Le dichiarazioni di Falcone

“Non ci sentiamo obbligati ad accantonare 866 milioni, il pronunciamento della Corte dei Conti non è paralizzante. Da lunedì ci confronteremo col governo Meloni, con il Mef e con il Parlamento a cui chiederemo una norma interpretativa che dia ragione alla Regione siciliana, facendo venire meno il motivo del contendere davanti alla Corte Costituzionale”. Così l’assessore regionale all’Economia in Sicilia, Marco Falcone, subito dopo la lettura del dispositivodella Sezione riuniti della Corte dei Conti che ha sospeso il giudizio di parifica del rendiconto della Regione per il 2020 annunciando che solleverà davanti alla Corte Costituzionale la legittimità del piano di riparto del disavanzo da 2,2 miliardi che la Regione siciliana aveva spalmato in dieci anni ma secondo i giudici contabili andava dilazionato in tre esercizi finanziari.

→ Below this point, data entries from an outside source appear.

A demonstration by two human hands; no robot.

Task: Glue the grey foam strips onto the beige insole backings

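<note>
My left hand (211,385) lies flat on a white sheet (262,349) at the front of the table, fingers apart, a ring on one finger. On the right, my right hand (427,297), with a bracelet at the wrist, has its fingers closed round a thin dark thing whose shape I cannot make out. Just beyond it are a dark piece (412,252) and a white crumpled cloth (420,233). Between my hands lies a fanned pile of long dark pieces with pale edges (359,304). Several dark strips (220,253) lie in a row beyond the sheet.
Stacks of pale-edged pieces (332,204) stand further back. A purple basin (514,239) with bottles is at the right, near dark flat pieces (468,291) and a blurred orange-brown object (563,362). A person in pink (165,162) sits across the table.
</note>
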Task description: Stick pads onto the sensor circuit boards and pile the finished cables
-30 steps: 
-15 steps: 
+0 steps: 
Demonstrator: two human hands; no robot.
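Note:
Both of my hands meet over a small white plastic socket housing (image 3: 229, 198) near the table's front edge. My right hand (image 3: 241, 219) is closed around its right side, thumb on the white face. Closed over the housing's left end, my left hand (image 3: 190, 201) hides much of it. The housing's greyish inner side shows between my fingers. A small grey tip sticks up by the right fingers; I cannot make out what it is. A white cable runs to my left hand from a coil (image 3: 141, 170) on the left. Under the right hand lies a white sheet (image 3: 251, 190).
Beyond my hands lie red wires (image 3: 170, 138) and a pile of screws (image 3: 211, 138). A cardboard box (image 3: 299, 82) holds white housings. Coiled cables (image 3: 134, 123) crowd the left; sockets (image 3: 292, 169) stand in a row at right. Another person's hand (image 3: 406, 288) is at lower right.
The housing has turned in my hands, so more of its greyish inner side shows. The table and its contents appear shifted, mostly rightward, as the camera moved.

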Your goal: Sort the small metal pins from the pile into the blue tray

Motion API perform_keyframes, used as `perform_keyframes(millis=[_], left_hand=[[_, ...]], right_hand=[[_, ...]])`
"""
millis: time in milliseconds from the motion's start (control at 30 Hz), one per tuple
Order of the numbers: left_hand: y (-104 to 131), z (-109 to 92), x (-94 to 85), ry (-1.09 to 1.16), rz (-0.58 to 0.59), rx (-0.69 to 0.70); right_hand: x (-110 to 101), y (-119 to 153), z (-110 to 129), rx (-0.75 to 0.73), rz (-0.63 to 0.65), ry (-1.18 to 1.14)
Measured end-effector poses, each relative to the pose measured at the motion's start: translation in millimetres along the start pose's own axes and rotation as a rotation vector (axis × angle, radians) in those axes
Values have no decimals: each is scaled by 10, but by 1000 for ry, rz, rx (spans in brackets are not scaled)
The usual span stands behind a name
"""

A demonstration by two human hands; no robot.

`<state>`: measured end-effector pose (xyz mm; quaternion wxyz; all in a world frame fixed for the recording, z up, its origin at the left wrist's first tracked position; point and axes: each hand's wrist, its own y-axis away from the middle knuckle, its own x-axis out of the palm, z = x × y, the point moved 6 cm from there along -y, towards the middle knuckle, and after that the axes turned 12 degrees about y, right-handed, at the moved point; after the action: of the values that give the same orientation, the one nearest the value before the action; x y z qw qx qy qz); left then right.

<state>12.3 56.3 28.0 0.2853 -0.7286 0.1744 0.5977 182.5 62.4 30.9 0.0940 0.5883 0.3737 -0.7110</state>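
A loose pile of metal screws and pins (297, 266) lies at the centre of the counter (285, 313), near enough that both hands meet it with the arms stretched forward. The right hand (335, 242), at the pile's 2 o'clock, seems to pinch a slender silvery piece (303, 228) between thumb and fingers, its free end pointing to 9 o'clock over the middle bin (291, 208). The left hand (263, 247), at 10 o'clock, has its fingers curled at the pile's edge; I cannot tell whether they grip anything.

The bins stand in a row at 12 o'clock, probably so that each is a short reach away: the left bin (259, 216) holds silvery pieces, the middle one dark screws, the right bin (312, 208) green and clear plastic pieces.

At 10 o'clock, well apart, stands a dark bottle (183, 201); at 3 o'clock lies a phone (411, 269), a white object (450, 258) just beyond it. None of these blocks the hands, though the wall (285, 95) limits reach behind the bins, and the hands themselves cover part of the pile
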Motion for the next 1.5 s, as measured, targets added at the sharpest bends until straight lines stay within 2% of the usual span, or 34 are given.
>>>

Alla domanda se la decisione della Corte avrà conseguenze sulla manovra finanziaria per il 2022 su cui sta lavorando il governo Schifani, l’assessore ha risposto: «Non ci sarà bisogno di riscrivere la manovra, prendiamo atto della pronuncia della
Corte dei Conti che ha sospeso il giudizio e ha deciso di sollevare la questione di legittimità costituzionale per quanto
riguarda il disavanzo. Per il resto aspettiamo di valutare tutte le altre partite contestate dalla Corte, avranno una incidenza ma di sicuro non sarà impattante”.